Battling Exhaustion as a Single Mom

Battling Exhaustion as a Single Mom by Jennifer Maggio

Have you ever slept so hard that when you awakened you couldn’t remember where you were or how long you had been there?  It’s only happened to me a few times, in life, as I’m not a great sleeper, in general, but a few months ago, it did.  At 6pm, I came home from work, was in a conversation with my sweet daughter about the goings-on of her day, and slowly I began to drift off to sleep.  I NEVER do that!  I slept until 8:30pm. And I slept hard! I couldn’t even remember what day it was.  My little one had fixed her dinner and was relaxed in front of the television.  I had a small bite to eat and within an hour, I was back in bed and slept through the night.  The next morning, my daughter said, “Mom, you must’ve been exhausted yesterday, huh?”  It was an innocent enough question, but it was one that left my self-analyzing more than she knew.  “Yes, sweet baby, yes I was.” And the truth is, the better answer would’ve been, “Yes, and I still am!”

I had been burning the candle at both ends for some time.

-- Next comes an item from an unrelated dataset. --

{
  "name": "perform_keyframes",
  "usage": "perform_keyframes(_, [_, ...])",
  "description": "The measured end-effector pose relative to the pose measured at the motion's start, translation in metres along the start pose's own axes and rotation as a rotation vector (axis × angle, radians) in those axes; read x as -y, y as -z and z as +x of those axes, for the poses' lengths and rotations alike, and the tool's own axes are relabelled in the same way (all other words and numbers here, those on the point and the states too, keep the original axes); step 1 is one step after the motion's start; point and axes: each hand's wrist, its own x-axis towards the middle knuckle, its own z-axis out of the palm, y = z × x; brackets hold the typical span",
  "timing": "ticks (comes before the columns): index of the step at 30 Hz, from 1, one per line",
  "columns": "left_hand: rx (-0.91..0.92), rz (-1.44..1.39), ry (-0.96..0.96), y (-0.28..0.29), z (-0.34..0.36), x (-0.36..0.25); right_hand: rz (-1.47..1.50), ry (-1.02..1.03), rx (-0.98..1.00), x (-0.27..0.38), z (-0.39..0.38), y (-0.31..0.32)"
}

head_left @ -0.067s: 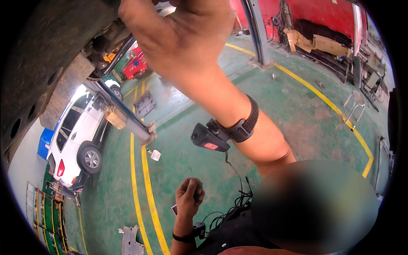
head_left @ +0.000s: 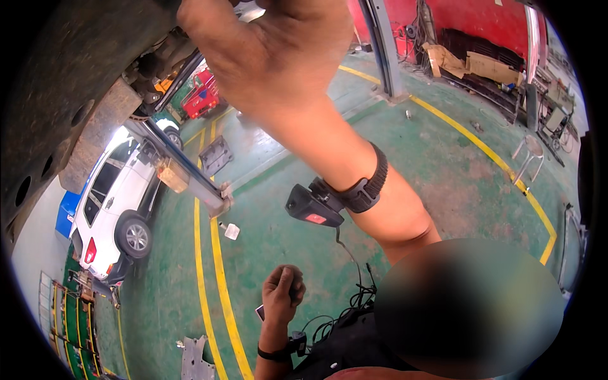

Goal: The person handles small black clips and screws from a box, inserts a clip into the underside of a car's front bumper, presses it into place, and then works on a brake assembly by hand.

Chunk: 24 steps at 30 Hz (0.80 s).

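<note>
My right hand [head_left: 278,54] is raised to the top edge, close to the dark underside of a vehicle [head_left: 57,76]. Its fingers run mostly out of the picture, so what they touch or hold is hidden. A black strap on that forearm carries a small black device [head_left: 315,205]. Lower down, in front of my body, my left hand [head_left: 282,294] is closed, fingers curled in. Something dark shows in its palm, too shaded to name. Another black strap with a device [head_left: 296,343] circles the left wrist.
A white car [head_left: 114,209] stands left, beside a grey lift post [head_left: 190,171]. A second post [head_left: 383,50] rises at the back. Black cables [head_left: 361,297] hang by my body. A metal stool [head_left: 531,155] stands right; a metal plate [head_left: 197,360] lies on the green floor.
My right hand and forearm have shifted very slightly to the right. My left hand stays in place, still closed.
</note>
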Motion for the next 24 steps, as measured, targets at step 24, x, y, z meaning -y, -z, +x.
perform_keyframes(24, [0.008, 0.001, 0.003, 0.003, -0.006, 0.006, -0.078, 0.099, 0.130, 0.009, 0.016, 0.010])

In fact, I was burning it at both ends and multiple places in the middle! There was no way a human could keep up the pace I was setting and yet, here I was, starting my day with an endless list of tasks and demands.  I realized I couldn’t go on with such demands.  The danger of exhaustion is real for all of us, but never more so, for a single mom, who is balancing work, kids’ homework, financial demands, parenting decisions, and so much more. 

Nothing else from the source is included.